What you will do →
From the line that holds "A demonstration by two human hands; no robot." to the last line of the data, copy everything exactly; leave out all the rest.
▶
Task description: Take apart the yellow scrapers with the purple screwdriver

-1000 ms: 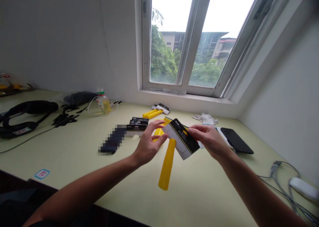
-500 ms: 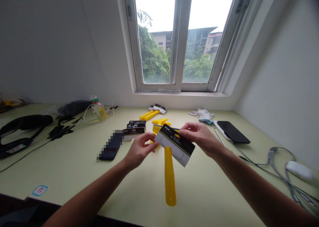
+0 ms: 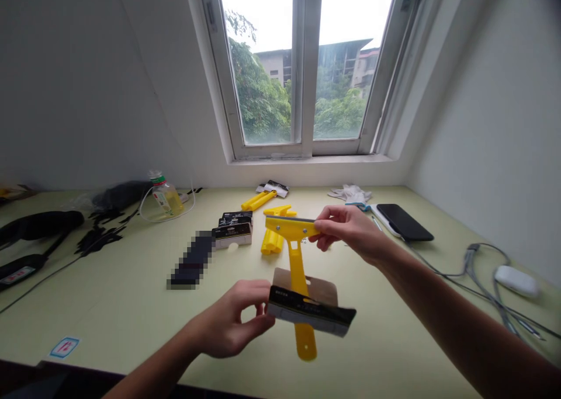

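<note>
A yellow scraper (image 3: 297, 264) with a wide screwed head and a long handle is held up over the table. My right hand (image 3: 346, 229) pinches the right end of its head. Around the handle sits a folded black-and-white cardboard packaging card (image 3: 311, 311), tilted, with the handle passing through it. The card's left edge is between the thumb and fingers of my left hand (image 3: 239, 317). Behind the scraper, more yellow scraper parts (image 3: 272, 242) lie on the table, partly covered by its head.
Several black cards (image 3: 232, 232) and a dark pixelated object (image 3: 193, 262) lie to the left. Two yellow handles (image 3: 259, 200) with cards are at the back. Farther left stands a bottle (image 3: 166, 197). A glove (image 3: 352, 194), a phone (image 3: 405, 222) and cables (image 3: 471, 264) lie right.
The packaging card has slid down from near the scraper's head to the lower handle, with my left hand moving toward me. My right hand now grips the scraper's head rather than the card.
</note>
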Available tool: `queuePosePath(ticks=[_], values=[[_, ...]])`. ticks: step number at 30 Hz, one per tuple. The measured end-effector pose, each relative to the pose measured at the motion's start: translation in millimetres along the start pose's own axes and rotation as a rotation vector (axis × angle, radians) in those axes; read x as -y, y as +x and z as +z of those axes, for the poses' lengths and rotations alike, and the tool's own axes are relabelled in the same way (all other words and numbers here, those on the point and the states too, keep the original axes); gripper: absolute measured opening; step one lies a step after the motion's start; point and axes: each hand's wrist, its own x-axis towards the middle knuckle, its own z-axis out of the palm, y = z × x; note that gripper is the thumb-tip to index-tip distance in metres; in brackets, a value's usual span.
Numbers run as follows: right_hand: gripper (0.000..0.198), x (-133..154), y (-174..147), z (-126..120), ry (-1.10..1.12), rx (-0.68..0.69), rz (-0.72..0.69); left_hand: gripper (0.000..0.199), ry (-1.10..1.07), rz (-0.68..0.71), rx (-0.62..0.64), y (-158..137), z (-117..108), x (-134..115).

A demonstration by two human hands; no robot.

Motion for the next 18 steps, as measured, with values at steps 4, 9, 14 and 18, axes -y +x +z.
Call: queuePosePath(ticks=[4, 9, 14, 18], values=[[0.030, 2.5, 3.7, -7.4, 0.076, -0.224, -0.117, 0.018, 0.055, -0.026, 0.065, -7.8, 1.8, -8.8], [0.023, 7.4, 8.8, -26.7, 0.121, -0.493, -0.320, 0.012, -0.101, -0.065, -0.399, -16.8, -29.1, 17.7], [0.020, 5.7, 15.9, -51.1, 0.115, -0.608, -0.387, 0.029, -0.230, -0.128, -0.949, 7.0, -102.9, 73.3], [0.019, 2.5, 18.3, -51.5, 0.097, -0.588, -0.374, 0.086, -0.233, -0.200, -0.979, 29.8, -139.5, 108.4]])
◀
Written solution →
A demonstration by two human hands; no robot.

Motion for the next 18 steps, as measured, with values at steps 4, 9, 14 and 18, axes -y +x +z.
Call: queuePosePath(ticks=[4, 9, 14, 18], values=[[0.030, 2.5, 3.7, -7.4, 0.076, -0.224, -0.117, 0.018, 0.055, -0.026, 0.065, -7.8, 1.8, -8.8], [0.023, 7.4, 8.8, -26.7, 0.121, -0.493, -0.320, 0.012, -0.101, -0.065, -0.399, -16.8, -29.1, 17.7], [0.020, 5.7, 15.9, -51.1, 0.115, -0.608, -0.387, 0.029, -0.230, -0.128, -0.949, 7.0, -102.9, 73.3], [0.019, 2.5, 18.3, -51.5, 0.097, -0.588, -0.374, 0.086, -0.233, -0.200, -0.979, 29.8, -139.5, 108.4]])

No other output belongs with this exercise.